騒がしい場所にいると体調が悪くなる。食べられないものが提供される給食の時間が苦痛で、学校に行きたくなくなった。服のタグや縫い目がとにかく痛い──。

「服やマスクがとにかく痛い…」感覚過敏の高校生が“困りごと”を仕事にできたワケ
(画像=加藤路瑛さん(16歳)、『女子SPA!』より引用)

 外の刺激に敏感なことで日常に支障をきたす「感覚過敏」。その症状と対峙する加藤路瑛さん(16歳)のストレスを軽減させたのは、食事メニューの見直しを図るなどの対応を行った家族、デジタル耳栓を提案した保健室の先生、給食の持参を許可した担任の先生といった、固定観念にとらわれず新しい道を提示してくれた人々の存在だったといいます。

 そしていま加藤さんは、事業やコミュニティの取り組みを通じて、自ら“固定観念を壊す存在”となっています。

 現在高校2年生の加藤さんは、自身が取締役社長、母の咲都美さんが代表取締役を務める“親子起業”の手法で、2018年に12歳で株式会社クリスタルロードを設立。

 また感覚過敏の課題解決を目的とした「感覚過敏研究所」や、触覚過敏の人でも心地よく身につけられるアパレルブランドなども立ち上げています。2022年7月29日には、『感覚過敏の僕が感じる世界』を上梓しました。

 そのバイタリティや創造力はどこからくるものなのか、お話を聞きました。

12歳で母と“親子起業”

──“親子起業”という形で会社設立に至るまで、どのようなプロセスを辿ったのでしょうか。

加藤路瑛さん(以下、加藤):もともとは今のように感覚過敏の課題解決に向けて何かをしたいというよりは、単純に「会社を作ってみたい」という気持ちから起業をしました。
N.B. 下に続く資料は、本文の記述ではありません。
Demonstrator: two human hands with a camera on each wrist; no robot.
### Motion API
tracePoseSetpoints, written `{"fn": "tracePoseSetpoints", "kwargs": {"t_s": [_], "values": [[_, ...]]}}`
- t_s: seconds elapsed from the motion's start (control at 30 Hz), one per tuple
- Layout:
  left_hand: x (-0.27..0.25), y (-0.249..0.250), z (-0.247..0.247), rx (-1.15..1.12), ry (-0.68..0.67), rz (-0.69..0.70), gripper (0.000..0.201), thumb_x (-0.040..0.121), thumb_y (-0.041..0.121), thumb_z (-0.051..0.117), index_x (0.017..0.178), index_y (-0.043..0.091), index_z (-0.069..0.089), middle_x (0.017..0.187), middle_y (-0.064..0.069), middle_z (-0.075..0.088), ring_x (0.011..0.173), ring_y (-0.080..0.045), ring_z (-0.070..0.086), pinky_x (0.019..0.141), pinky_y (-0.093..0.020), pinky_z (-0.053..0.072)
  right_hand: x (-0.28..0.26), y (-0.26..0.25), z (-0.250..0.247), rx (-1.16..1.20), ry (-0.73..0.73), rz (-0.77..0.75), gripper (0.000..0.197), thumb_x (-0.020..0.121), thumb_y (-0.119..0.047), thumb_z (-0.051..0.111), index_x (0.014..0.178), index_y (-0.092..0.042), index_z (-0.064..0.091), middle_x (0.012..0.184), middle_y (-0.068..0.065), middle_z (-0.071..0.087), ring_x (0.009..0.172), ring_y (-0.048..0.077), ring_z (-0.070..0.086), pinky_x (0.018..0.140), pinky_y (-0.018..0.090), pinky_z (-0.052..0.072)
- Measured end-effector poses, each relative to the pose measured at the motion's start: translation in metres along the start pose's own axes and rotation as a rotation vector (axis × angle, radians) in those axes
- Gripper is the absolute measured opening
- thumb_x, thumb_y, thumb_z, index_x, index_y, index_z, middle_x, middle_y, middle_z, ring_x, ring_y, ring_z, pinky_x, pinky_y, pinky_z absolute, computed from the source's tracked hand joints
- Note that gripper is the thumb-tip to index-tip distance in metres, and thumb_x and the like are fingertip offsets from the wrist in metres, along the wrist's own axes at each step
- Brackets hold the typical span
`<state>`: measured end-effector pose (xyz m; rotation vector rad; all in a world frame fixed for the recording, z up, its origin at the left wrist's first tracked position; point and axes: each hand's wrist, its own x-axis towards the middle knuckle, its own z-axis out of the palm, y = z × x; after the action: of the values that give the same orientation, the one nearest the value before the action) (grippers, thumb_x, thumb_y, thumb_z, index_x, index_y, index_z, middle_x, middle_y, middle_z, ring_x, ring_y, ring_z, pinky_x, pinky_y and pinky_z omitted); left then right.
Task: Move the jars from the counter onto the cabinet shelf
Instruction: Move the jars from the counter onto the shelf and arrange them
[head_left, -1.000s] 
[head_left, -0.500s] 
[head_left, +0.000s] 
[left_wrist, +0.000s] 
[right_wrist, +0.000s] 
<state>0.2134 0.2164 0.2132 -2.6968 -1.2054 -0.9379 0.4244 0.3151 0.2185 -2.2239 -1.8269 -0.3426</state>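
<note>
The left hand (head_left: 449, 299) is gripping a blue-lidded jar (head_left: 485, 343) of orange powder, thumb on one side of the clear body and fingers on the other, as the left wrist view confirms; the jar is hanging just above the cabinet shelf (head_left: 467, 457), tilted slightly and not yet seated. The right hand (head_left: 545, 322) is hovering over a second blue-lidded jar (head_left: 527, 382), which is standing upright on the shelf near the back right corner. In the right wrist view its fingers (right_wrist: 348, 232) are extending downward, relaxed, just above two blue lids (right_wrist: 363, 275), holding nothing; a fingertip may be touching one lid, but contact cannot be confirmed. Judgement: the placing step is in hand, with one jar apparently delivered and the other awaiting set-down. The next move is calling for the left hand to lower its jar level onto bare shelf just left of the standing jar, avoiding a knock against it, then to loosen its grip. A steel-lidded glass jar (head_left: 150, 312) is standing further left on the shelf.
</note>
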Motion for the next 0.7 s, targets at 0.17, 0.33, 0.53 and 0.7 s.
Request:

──「会社を作ってみたい」という気持ちを抱いたきっかけは?

加藤:中学生のとき、理科の元素記号を表すカードを化学結合のように組み合わせてプレイする「ケミストリークエスト」というカードゲームを買ってもらいました。それを開発したのが小学生で起業した人だったということを知り、「自分と同じくらいの年齢ですごい商品を作っている人がいるんだ!」と驚いて。そのことに背中を押され、僕も起業してみようと思うようになりました。

 15歳にならないと印鑑登録ができず、代表になれないといった事情もあるのですが、そのカードゲームを作った方が親に代表となってもらう形で起業されていたことを知って、僕も同じ方法を取ろうと思ったんです。

些細なことでも「すごいね!」と褒めてくれた両親

「服やマスクがとにかく痛い…」感覚過敏の高校生が“困りごと”を仕事にできたワケ
(画像=『感覚過敏の僕が感じる世界』(日本実業出版社)、『女子SPA!』より引用)

──ご両親に起業の話をしたときは、どんな反応が返ってきたのですか?

加藤:最初に相談した時は「いいんじゃないの?」と軽く受け流されるくらいでした(笑)。そこで学校の先生に相談したところ「事業計画書を作ってみたら?」と言ってもらって。そのことを親に話したら本気だということが伝わって、一緒に事業計画書を考えてくれることになりました。

──すごい行動力ですよね。その積極性はどこから来るものだったのでしょうか。

加藤:昔から身体が小さく早生まれということもあり、周りの子と比べて出来ることが少なかったのですが、そのぶん些細なことでも出来ると「すごいね!」と褒めてくれるような親だったので、自己肯定感が人一倍育まれたということが大きかったのではないかと思います。

 だからこそ、いま僕が感覚過敏の課題を解決する取り組みを行う上で、周りからの声を自信やモチベーションに繋げていけている気がしますね。

 また、起業する上で「事業計画書を書いてみたら?」と提案することで細かいステップを示した先生がいてくれたり、計画書について一緒に調べてくれた親もいたりして、僕は本当に周りのおかげでいろいろなことができていると感じます。

 僕が大切にしているのは、何かやりたいと思った時にやらない理由を見つけるのではなく、まずは挑戦してみること。そして人を巻き込みながら協力し合うこと。そうすることでどんどん仲間も増えていくので、より大きな自信へと繋がっていきます。